For most healthy adults, no. The 2024 Neeland review concluded that observed lean mass reductions have not consistently translated into functional impairment in trial populations. The concern is greatest for adults over 60, anyone already at risk for sarcopenia, and anyone planning long-term GLP-1 therapy without lifestyle support. For those groups, monitoring grip strength, walking speed, and the ability to rise from a chair without using arms is a sensible practical check. If those decline, the muscle loss has crossed from cosmetic into functional and needs a more aggressive resistance-training response.

Is tirzepatide better than semaglutide for preserving muscle?

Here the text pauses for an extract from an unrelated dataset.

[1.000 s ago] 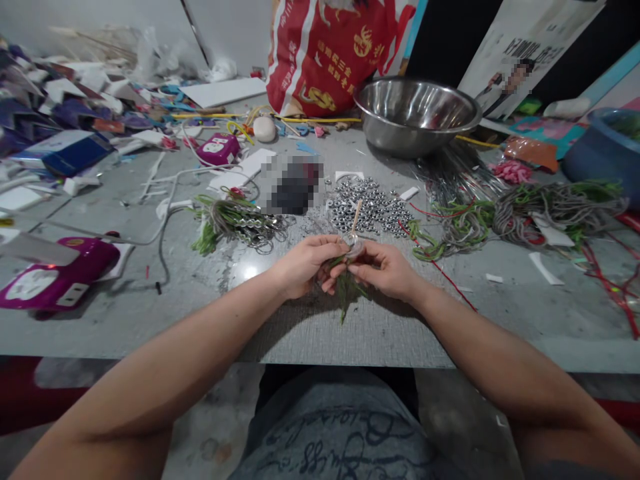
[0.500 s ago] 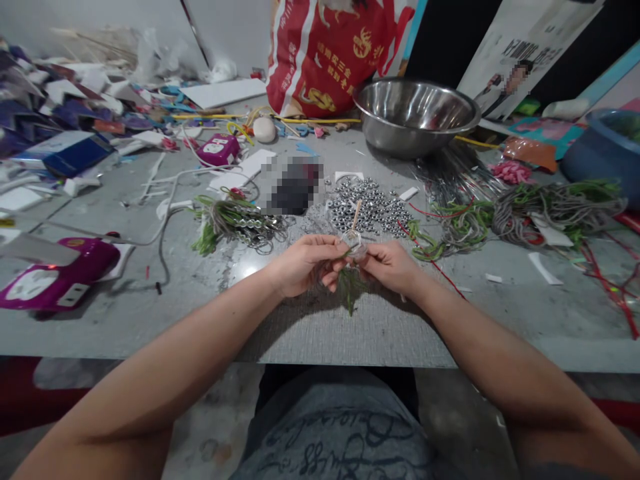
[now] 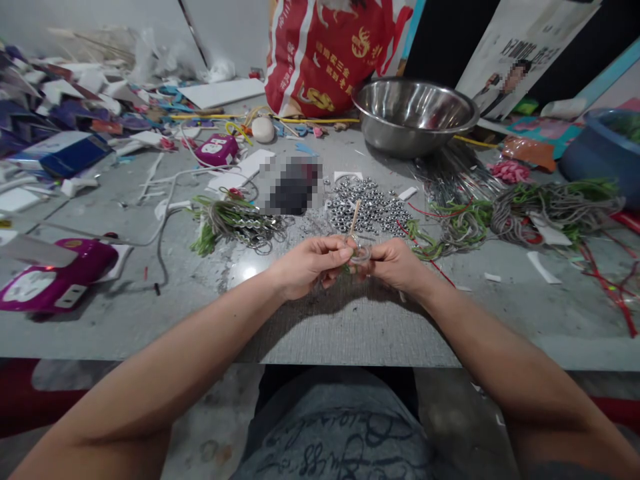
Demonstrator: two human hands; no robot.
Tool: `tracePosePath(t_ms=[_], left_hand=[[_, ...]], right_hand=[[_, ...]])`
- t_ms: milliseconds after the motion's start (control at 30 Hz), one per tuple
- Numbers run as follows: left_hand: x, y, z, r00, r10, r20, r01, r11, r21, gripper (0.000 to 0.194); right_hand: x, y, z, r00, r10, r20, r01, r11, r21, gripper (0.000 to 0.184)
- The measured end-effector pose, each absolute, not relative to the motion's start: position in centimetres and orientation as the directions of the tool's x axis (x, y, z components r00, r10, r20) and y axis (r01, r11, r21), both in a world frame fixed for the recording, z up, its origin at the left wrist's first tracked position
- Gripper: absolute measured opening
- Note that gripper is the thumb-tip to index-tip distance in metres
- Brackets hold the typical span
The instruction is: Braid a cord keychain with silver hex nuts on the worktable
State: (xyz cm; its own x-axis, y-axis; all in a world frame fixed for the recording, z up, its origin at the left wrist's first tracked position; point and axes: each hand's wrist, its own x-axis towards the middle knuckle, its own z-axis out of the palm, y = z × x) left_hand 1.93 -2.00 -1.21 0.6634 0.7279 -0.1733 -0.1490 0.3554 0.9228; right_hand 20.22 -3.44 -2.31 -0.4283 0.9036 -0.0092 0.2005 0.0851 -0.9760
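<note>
My left hand [image 3: 320, 263] pinches green cord [image 3: 346, 269] between thumb and fingers, close to a clear ring-like piece [image 3: 361, 252]. From the other side my right hand [image 3: 393, 263] grips that clear piece, its fingers closed at the edge. Fingers partly cover both, so how the cord runs through is hidden. A thin wooden stick [image 3: 355, 215] points up just behind the hands. Beyond them a spread of shiny silver beads [image 3: 370, 203] lies on the grey table [image 3: 320, 327].
Bundled green and grey cords [image 3: 220, 223] lie left, more cords [image 3: 465, 223] right. A steel bowl [image 3: 415, 127] and a red bag [image 3: 315, 60] stand at the back. Purple power strips [image 3: 75, 273] with cables sit left; a blue tub [image 3: 603, 147] stands far right.
The green cord ends that hung below the hands are now gathered up at the fingers. My left thumb has moved further over the cord toward the clear piece.
</note>
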Motion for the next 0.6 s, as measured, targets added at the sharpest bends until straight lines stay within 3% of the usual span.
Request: tracePosePath(t_ms=[233, 367, 600], left_hand=[[2.2, -2.0, -1.2, 0.662, 0.722, -0.203, -0.127, 0.376, 0.918, 0.030], [2.6, -2.0, -1.5, 0.659, 0.718, -0.223, -0.133, 0.403, 0.906, 0.032], [2.9, -2.0, -1.8, 0.622, 0.744, -0.243, -0.165, 0.428, 0.889, 0.021]], right_hand=[[19.6, -3.6, -2.2, -0.456, 0.889, -0.050, 0.140, 0.016, -0.990, 0.029], [19.4, -3.5, -3.0, -0.440, 0.898, -0.029, 0.174, 0.053, -0.983, 0.029], [18.8, -3.6, -2.9, -0.424, 0.906, -0.013, 0.145, 0.053, -0.988, 0.026]])
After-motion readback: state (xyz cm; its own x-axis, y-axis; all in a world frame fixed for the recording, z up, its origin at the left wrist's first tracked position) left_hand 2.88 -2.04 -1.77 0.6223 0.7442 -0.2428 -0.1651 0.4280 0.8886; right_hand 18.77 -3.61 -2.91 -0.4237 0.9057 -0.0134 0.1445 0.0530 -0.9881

The published substudies suggest a small edge for tirzepatide, but the comparison is not head-to-head. SURMOUNT-1 reported roughly 75 percent of weight lost on tirzepatide was fat mass and 25 percent was lean mass. STEP 1 reported roughly 55 percent fat and 45 percent lean for semaglutide. A 2026 real-world digital phenotyping preprint actually found a slightly steeper lean-mass decline with tirzepatide in routine care, complicating the trial picture. The honest answer is that the two drugs are closer in body composition outcomes than the headlines suggest, and that resistance training plus protein is a much larger lever for either one than the drug choice itself.